Je décidais de rentrer et à peine étais-je arrivé sur place que je voyais les Veilleurs attrouper au centre du camp dans un vacarme absolu. M'approchant en vitesse, j'arrivais pour voir l'horreur : le corps de Klaus en sang.
Un des Veilleurs m'expliqua que Klaus, ne me voyant pas revenir, était parti à ma recherche, et qu'un ours l'avait surpris dans son bivouac, le tuant dans son sommeil.
À ce moment-là, c'était une vraie tornade dans ma tête, j'étais déchiré par la culpabilité.
Pendant plusieurs jours, il m'était impossible de fermer l’œil ou même de penser à autre chose qu'à ce drame. Je devais me changer les idées, me morfondre n'honorait pas Klaus.
Je décidais de partir à la grotte du loup pour me recueillir, me retrouver face à moi-même. Je partais donc avec mon accoutrement habituel en direction de la grotte, coupant par la forêt. Le voyage fut long mais paisible, je pus arriver à destination sans encombres.

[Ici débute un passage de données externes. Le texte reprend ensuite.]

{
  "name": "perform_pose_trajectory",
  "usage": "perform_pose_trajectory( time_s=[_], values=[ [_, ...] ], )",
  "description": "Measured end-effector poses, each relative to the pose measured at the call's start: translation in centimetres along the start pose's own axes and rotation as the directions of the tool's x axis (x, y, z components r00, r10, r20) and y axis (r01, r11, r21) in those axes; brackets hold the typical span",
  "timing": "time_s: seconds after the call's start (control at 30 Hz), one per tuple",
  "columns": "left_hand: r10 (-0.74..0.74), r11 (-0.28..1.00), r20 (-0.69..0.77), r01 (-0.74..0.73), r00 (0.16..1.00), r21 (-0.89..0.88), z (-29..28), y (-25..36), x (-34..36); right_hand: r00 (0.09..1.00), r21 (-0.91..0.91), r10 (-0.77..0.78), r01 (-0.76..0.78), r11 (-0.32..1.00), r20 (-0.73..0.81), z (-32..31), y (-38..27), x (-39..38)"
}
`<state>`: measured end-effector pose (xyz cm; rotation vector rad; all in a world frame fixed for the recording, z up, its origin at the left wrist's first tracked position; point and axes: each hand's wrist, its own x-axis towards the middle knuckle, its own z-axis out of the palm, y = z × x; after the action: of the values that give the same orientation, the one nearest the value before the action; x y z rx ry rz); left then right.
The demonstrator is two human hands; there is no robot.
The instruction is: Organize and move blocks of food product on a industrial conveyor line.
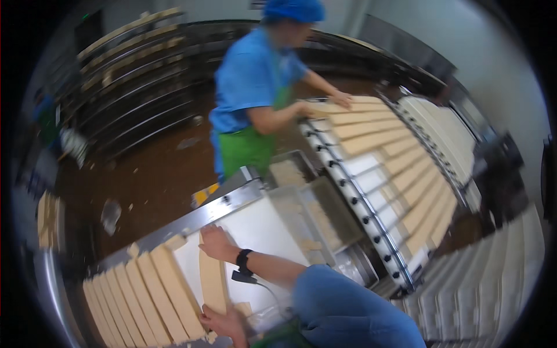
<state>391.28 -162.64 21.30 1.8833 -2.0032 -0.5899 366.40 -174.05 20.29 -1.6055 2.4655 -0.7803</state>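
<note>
A long, pale yellow slab of soft-looking material (212,281) lies across the white work surface (258,229); I cannot make out what it is made of. My right hand (217,243), with a black band and a small cabled device at the wrist, grips its far end. At the near end, my left hand (223,323) has its fingers curled round the edge. Several similar slabs (148,290) lie side by side just left of it. Small crumbs and offcuts sit by both ends of that row.
Across from me, a co-worker (249,87) in blue with a green apron handles slabs on a slatted conveyor (400,168). Between us stand grey bins (331,211) with scraps. Stacked white trays (481,284) fill the lower right. A metal rack (136,75) stands far left.
</note>
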Motion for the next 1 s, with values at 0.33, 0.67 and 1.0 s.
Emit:
perform_pose_trajectory(
  time_s=[0.33,0.67,1.0],
  values=[
    [0.316,0.945,0.485,-0.319,0.816,-0.079,1.1,6.2,0.4,0.912,-0.087,0.375,-0.392,0.916,-0.165,-9.3,12.3,-13.3],
    [0.624,0.769,-0.014,-0.617,0.781,-0.168,5.7,11.5,-7.0,0.784,0.196,0.463,-0.420,0.886,-0.413,-19.6,14.1,-21.5],
    [0.872,0.488,0.056,-0.854,0.487,-0.180,10.9,39.7,-18.2,0.410,0.132,0.360,-0.487,0.863,-0.838,-36.1,41.7,-26.9]
  ],
)
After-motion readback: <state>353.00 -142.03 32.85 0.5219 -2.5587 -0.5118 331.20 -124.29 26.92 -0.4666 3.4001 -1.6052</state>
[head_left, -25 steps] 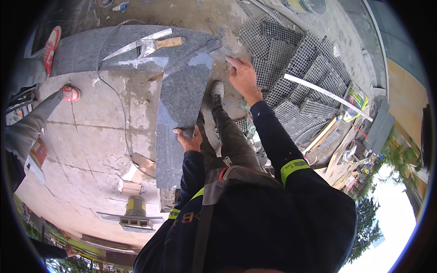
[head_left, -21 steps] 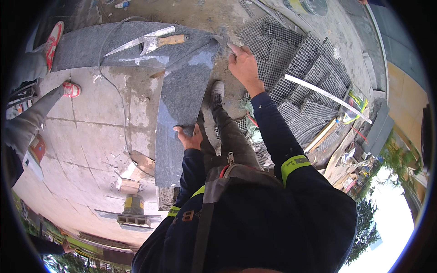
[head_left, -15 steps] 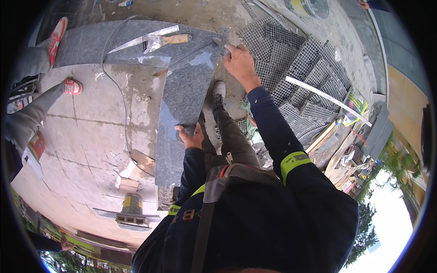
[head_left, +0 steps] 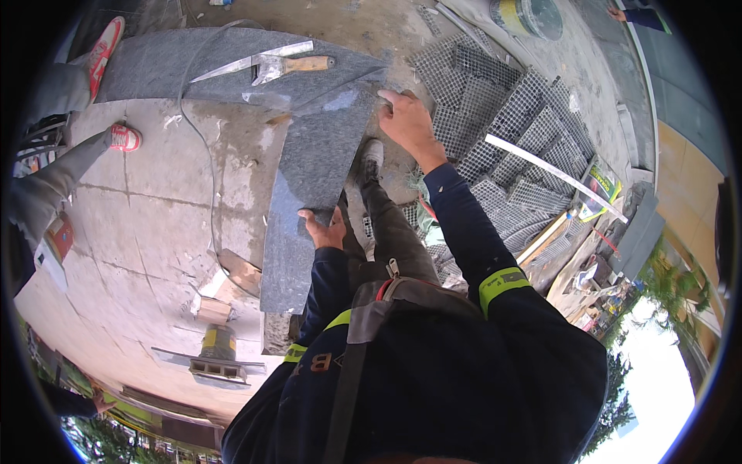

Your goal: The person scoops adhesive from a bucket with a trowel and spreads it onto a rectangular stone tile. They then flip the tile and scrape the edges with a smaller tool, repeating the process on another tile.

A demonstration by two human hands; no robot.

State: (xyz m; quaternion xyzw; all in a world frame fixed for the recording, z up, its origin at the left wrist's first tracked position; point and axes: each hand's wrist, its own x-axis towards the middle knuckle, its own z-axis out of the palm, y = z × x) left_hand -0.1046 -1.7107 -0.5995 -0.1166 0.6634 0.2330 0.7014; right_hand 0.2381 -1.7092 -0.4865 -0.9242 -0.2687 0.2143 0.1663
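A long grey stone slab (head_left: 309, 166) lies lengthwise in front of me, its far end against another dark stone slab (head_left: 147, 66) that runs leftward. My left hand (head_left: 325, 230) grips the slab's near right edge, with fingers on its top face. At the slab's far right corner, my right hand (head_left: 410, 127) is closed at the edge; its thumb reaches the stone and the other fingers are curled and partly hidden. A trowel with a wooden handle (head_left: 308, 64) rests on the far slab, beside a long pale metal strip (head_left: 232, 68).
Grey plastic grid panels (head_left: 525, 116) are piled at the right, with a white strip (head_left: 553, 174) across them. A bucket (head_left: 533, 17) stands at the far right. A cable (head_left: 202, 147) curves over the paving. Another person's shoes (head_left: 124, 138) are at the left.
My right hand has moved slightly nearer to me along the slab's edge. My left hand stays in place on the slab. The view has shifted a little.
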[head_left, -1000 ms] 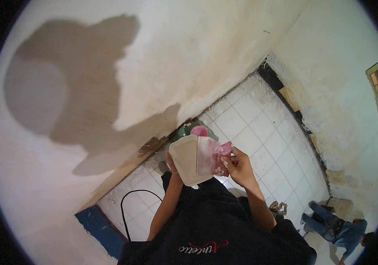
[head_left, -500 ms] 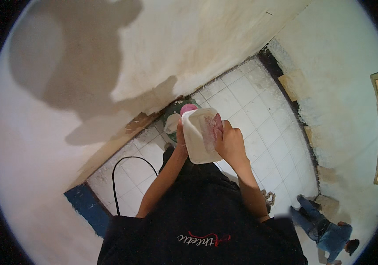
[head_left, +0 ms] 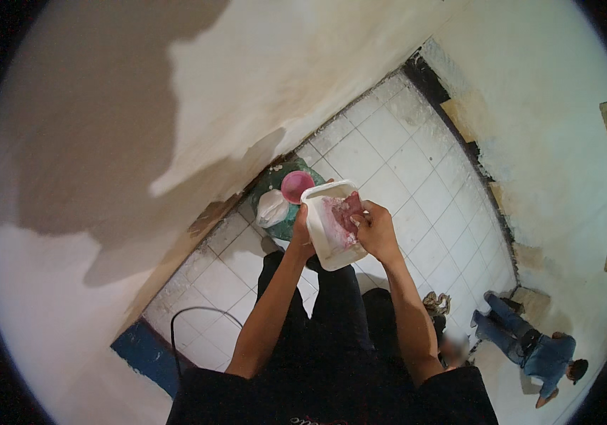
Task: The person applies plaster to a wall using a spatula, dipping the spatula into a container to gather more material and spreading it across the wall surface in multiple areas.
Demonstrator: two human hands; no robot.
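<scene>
My left hand grips the left side of a white rectangular plastic tub, tilted so that I see into it. White paste with pink smears coats the tub's inside. In my right hand is a flat, dark-pink putty scraper, pinched between thumb and fingers, its blade inside the tub against the smeared paste. Beyond the tub, a round pink bowl and a white plastic bag rest on a dark green sheet or sack on the floor.
A wall with my shadow rises close on the left. A black cable loops over the tiled floor beside a blue block. At the lower right a person in blue bends down; a blurred, partly hidden person is nearer.
The tub has tipped and shifted slightly right and down, showing more of its inside. My right hand's scraper now shows plainly inside it. The pink bowl has come into fuller view.
</scene>
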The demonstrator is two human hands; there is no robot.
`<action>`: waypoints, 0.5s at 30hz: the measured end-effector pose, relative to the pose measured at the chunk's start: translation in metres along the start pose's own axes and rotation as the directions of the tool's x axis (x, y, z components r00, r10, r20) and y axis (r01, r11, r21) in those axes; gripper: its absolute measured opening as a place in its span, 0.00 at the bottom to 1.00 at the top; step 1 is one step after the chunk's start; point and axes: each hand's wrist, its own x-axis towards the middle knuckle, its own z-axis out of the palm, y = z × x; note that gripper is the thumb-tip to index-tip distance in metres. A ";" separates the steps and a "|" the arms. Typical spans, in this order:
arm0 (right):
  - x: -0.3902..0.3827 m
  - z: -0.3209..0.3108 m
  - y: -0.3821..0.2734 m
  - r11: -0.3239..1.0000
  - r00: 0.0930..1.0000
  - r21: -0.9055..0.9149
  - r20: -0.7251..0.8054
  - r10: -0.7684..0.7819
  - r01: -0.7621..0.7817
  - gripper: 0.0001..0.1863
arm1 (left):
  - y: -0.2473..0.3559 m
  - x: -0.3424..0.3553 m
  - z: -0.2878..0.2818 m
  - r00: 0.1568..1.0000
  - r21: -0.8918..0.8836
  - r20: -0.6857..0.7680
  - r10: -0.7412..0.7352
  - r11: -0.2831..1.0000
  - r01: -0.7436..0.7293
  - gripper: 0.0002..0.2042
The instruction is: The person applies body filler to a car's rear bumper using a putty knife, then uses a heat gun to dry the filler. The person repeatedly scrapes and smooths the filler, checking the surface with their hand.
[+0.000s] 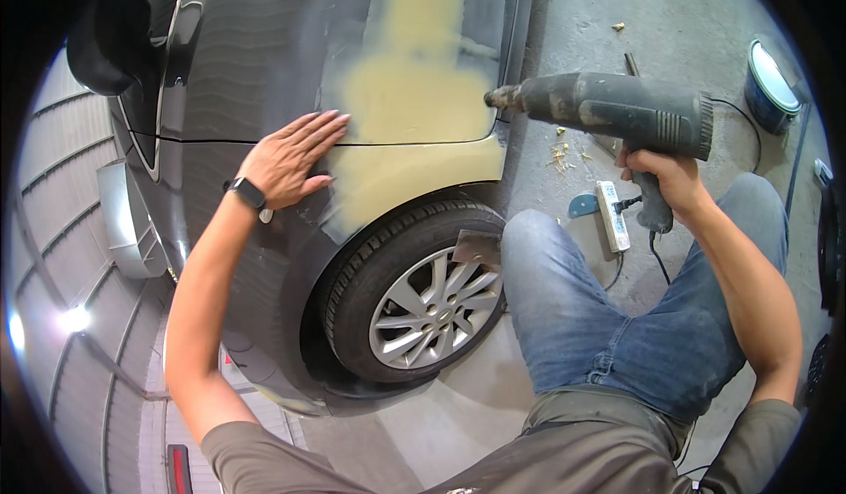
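Note:
My left hand (pixel 291 157) lies flat on the dark grey car body (pixel 256 71), fingers stretched toward a yellowish filler patch (pixel 414 106). Its fingertips reach the patch's left edge. The patch runs across a panel seam and down to the wheel arch. My right hand (pixel 665 172) is wrapped round the grip of a black, dusty heat gun (pixel 617 106). The gun points left, its nozzle tip close to the patch's right edge. Whether the tip touches the panel I cannot tell.
Below the patch sits a wheel (pixel 432 309) with silver spokes, with a brownish flat plate (pixel 478 248) at its edge. On the floor are a white power strip (pixel 614 216), a blue flat piece (pixel 582 206), cords, scraps (pixel 560 156) and a bucket (pixel 772 89). A mirror (pixel 110 36) sticks out upper left.

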 end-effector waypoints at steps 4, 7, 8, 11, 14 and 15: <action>-0.006 0.004 0.002 0.996 0.999 -0.088 0.043 -0.003 0.006 0.08 | 0.023 0.053 0.020 0.994 -0.079 -0.003 0.109 0.991 -0.109 0.38; -0.008 0.002 0.005 0.993 0.997 -0.119 0.071 -0.011 0.020 0.08 | 0.022 0.062 0.023 0.990 -0.048 0.032 0.140 0.989 -0.138 0.37; -0.007 0.001 0.006 0.991 0.997 -0.135 0.069 -0.016 0.025 0.08 | 0.018 0.058 0.021 0.988 -0.041 -0.010 0.152 0.987 -0.153 0.37; -0.004 -0.002 0.010 0.988 0.995 -0.139 0.082 -0.050 0.061 0.07 | 0.004 0.030 0.011 0.994 -0.027 -0.016 0.104 0.994 -0.104 0.38; 0.001 -0.002 0.012 0.995 0.997 -0.084 0.065 -0.049 0.054 0.08 | -0.010 0.001 -0.001 0.999 0.033 -0.048 0.023 0.999 -0.021 0.38; 0.001 -0.001 0.012 0.995 0.997 -0.092 0.065 -0.042 0.048 0.08 | -0.015 -0.005 -0.005 0.998 0.033 -0.055 -0.021 0.999 0.023 0.38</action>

Mais une fois arrivé à la grotte, ce fut la stupeur : le loup n'était plus là. Je n'arrivais pas à expliquer ça, j'avais fait tout ce chemin pour rien ?
Déçu et perplexe, je quittais la grotte pour regagner le camp. Mais lorsque j’eus l'idée de lever les yeux au ciel, je pus voir une traînée bleue le trancher, rayonnante comme un arc-en-ciel.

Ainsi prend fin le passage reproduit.